Still, this being a Wayfarers book, you can rest assured that won’t lead to anything more serious than a mild tiff. To be sure, this latest installment is of the same tone as its predecessors, if not the same style. The mood is sweet, with themes that are charming and sentimental, just bordering on campy. I loved the description of the Five-Hop as an intergalactic truck stop in the synopsis, though in my mind I likened it more to a cozy bed and breakfast, especially given the way Ouloo so lovingly takes care of her property and guests (tending a garden with plants from different worlds in order to help make her diverse clientele feel more at home, as well as her cakes—who can forget her cakes?) The individual characters’ backgrounds also meant getting snippets of many separate stories, mostly related to their respective lives, cultural traditions and familial relationships. While it could get pretty heavy-handed at times, overall the novel delivered some earnest messages about the sharing of values and problems between different species, portraying this engagement in a realistic light without going full on kumbaya.
All told though, nothing happens here that’s all that surprising, and those messages conveyed were also pretty much as expected. No earthshattering revelations here! Furthermore, the aliens, as unique and strange they might seem to us, all have fairly predictable problems like your standard hang-ups about relationships with parents, kids, siblings, lovers, society and the like.

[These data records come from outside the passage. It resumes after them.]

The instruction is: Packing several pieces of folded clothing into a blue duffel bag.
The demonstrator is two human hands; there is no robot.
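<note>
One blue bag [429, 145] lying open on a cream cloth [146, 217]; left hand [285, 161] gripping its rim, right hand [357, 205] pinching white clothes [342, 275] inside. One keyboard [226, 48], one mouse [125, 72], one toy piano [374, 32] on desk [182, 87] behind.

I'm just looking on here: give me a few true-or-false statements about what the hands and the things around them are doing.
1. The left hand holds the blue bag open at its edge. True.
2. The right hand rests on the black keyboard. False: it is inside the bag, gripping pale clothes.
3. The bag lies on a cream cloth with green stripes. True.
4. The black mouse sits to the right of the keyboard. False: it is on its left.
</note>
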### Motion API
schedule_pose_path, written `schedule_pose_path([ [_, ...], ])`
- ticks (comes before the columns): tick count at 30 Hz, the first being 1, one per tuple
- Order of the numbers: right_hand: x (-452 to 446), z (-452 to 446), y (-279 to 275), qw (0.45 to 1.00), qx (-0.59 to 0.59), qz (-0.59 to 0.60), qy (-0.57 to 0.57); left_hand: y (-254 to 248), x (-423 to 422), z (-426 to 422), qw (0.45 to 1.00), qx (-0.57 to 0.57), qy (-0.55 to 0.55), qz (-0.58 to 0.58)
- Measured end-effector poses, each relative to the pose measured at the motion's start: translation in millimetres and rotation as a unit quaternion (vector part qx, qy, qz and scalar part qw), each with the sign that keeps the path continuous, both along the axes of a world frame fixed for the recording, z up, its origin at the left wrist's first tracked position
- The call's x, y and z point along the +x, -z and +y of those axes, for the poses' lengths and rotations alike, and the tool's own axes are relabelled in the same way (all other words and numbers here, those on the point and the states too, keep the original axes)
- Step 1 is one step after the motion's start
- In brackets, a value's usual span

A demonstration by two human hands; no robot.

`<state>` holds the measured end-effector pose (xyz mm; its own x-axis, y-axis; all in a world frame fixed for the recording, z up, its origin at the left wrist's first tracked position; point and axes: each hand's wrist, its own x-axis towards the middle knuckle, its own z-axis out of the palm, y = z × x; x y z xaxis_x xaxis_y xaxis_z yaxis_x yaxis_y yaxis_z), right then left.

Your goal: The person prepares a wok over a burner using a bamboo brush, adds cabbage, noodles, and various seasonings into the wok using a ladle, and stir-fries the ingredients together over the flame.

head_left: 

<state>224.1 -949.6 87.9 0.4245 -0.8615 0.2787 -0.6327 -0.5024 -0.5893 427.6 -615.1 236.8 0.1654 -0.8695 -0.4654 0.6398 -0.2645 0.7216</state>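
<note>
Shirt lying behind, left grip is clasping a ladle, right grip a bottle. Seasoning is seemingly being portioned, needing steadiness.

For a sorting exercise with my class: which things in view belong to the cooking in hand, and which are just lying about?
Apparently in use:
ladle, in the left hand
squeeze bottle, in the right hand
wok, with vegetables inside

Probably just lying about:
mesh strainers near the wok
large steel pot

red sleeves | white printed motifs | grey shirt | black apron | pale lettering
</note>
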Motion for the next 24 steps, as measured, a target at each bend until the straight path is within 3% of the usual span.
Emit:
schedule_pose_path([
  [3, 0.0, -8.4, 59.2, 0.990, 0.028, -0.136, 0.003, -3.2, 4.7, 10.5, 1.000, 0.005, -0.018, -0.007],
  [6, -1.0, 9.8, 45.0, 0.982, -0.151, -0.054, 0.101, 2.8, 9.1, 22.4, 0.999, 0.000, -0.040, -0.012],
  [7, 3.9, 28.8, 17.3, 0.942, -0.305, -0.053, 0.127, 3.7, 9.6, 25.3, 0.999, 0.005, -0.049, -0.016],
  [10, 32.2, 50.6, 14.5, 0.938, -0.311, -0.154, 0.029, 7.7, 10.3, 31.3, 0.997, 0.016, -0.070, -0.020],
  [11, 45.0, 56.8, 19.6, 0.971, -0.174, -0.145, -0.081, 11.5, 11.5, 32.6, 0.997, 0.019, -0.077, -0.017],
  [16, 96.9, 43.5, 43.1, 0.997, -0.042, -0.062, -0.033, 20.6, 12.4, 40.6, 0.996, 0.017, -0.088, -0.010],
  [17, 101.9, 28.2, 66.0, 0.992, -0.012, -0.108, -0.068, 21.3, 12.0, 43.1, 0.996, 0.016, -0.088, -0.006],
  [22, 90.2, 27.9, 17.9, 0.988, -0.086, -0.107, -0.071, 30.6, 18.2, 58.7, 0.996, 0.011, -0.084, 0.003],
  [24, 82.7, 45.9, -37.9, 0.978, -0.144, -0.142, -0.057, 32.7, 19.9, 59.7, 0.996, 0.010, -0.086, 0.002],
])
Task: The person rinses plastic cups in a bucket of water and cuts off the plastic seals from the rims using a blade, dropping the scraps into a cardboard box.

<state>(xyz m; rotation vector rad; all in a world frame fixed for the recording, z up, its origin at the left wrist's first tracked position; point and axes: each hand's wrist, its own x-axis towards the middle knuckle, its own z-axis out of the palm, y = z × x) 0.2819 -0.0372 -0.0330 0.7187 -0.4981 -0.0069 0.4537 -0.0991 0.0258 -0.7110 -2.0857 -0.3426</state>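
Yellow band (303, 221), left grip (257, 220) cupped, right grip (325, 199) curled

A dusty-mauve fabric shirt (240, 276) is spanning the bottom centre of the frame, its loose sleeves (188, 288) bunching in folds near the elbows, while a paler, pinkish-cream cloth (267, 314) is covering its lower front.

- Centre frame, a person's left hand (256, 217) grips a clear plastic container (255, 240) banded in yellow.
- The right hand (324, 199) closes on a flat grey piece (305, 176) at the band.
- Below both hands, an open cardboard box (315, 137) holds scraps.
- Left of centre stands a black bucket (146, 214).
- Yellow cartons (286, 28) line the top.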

Even the story’s conflicts, what little there were, felt highly manufactured and contrived. Most frustrating of all is the sense that the best and most interesting parts of our characters’ lives will be just around the corner…but of course, that’s when the book ends.
But hey, if the whole of your book is to give off the warm and fuzzies, I guess none of that stuff really matters.
All in all, The Galaxy, and the Ground Within was a good read, but compared to the other Wayfarer books, I would probably put it at the bottom of the stack. Sadly, it does sound like this will be the last one of the series, but since each installment stands alone with only slight elements and references to connect them to each other, I’m glad all four novels can be taken as a complete body of work showcasing the beauty and wonders of the universe Chambers has crafted with such care and attention. I would definitely recommend reading them all to experience the full scope.
Audiobook Comments: This was actually my first time doing a Wayfarers book in audio, and I really enjoyed it. Rachel Dulude’s narration was expert and powerful, and it all made for a wonderfully engaging listen.